- Work required -
Output, word for word, every line from the line with "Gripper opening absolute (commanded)" through the final line of the data below.

- Input data -

*** Begin section ***

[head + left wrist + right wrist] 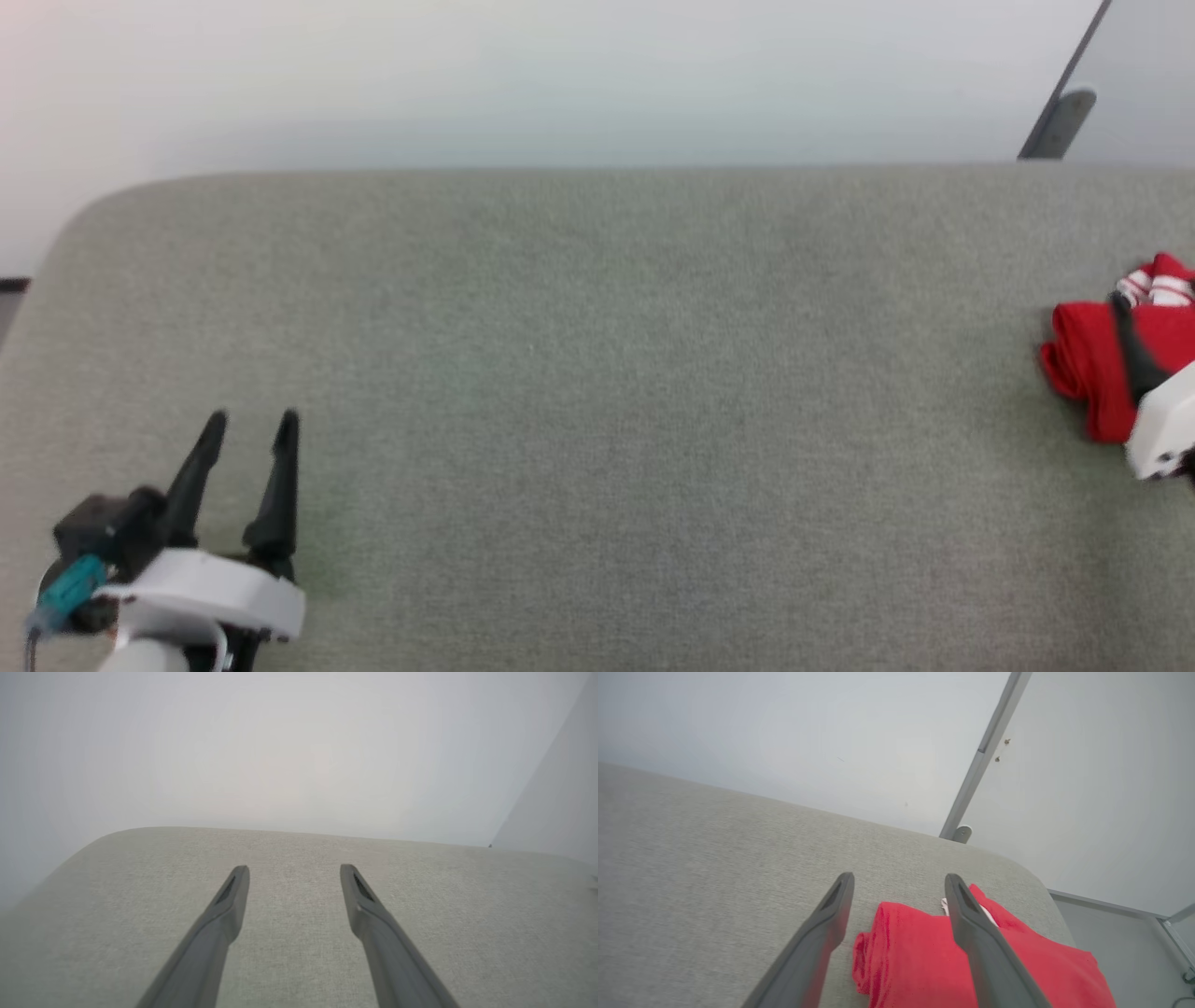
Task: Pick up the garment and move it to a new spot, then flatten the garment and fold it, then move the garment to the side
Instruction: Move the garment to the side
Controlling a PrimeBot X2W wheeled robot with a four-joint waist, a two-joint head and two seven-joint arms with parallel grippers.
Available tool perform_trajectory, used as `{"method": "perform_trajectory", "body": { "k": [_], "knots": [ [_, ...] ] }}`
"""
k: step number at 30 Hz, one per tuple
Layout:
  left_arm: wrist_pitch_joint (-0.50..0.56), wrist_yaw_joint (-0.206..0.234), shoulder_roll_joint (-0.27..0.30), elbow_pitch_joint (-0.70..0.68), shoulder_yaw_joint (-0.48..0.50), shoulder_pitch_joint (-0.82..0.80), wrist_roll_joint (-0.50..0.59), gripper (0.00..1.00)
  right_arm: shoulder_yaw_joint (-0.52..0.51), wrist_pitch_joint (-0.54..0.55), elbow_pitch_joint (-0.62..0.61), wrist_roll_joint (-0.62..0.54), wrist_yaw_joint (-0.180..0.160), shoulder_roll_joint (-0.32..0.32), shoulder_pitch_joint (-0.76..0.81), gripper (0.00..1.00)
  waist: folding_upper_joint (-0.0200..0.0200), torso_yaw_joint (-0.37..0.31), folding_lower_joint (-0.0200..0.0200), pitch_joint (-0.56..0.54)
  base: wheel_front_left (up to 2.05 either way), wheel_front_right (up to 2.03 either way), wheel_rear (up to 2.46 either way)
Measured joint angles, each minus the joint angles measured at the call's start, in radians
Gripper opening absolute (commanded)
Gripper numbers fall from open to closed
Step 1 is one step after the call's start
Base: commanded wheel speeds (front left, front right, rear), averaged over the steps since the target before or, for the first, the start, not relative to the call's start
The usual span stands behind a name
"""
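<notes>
Folded red garment (pixel 1092 364) sits near the right edge of the table (pixel 597 373), with the right gripper (pixel 899 879) spread open over it, holding nothing. The left gripper (pixel 252 425) is open and empty too. One careless nudge could unfold it or tip it off.

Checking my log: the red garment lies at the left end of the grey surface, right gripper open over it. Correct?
No: the garment lies at the right end of the grey surface, as the head view shows. The right gripper is open over it.
</notes>
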Motion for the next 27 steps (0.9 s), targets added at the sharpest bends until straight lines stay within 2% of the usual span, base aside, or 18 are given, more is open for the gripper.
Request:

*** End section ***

- Task solution -
Gripper opening absolute (commanded)
Gripper numbers fall from open to closed
Step 1 is one step after the call's start
Base: commanded wheel speeds (front left, front right, rear), averaged over the steps since the target before or, for the first, the start, not relative to the call's start
The usual span stands behind a name
"""
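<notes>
Folded red garment (pixel 1092 364) sits near the right edge of the table (pixel 597 373), with the right gripper (pixel 899 879) spread open over it, holding nothing. The left gripper (pixel 252 425) is open and empty too. One careless nudge could unfold it or tip it off.

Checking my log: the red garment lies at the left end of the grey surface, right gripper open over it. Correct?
No: the garment lies at the right end of the grey surface, as the head view shows. The right gripper is open over it.
</notes>
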Motion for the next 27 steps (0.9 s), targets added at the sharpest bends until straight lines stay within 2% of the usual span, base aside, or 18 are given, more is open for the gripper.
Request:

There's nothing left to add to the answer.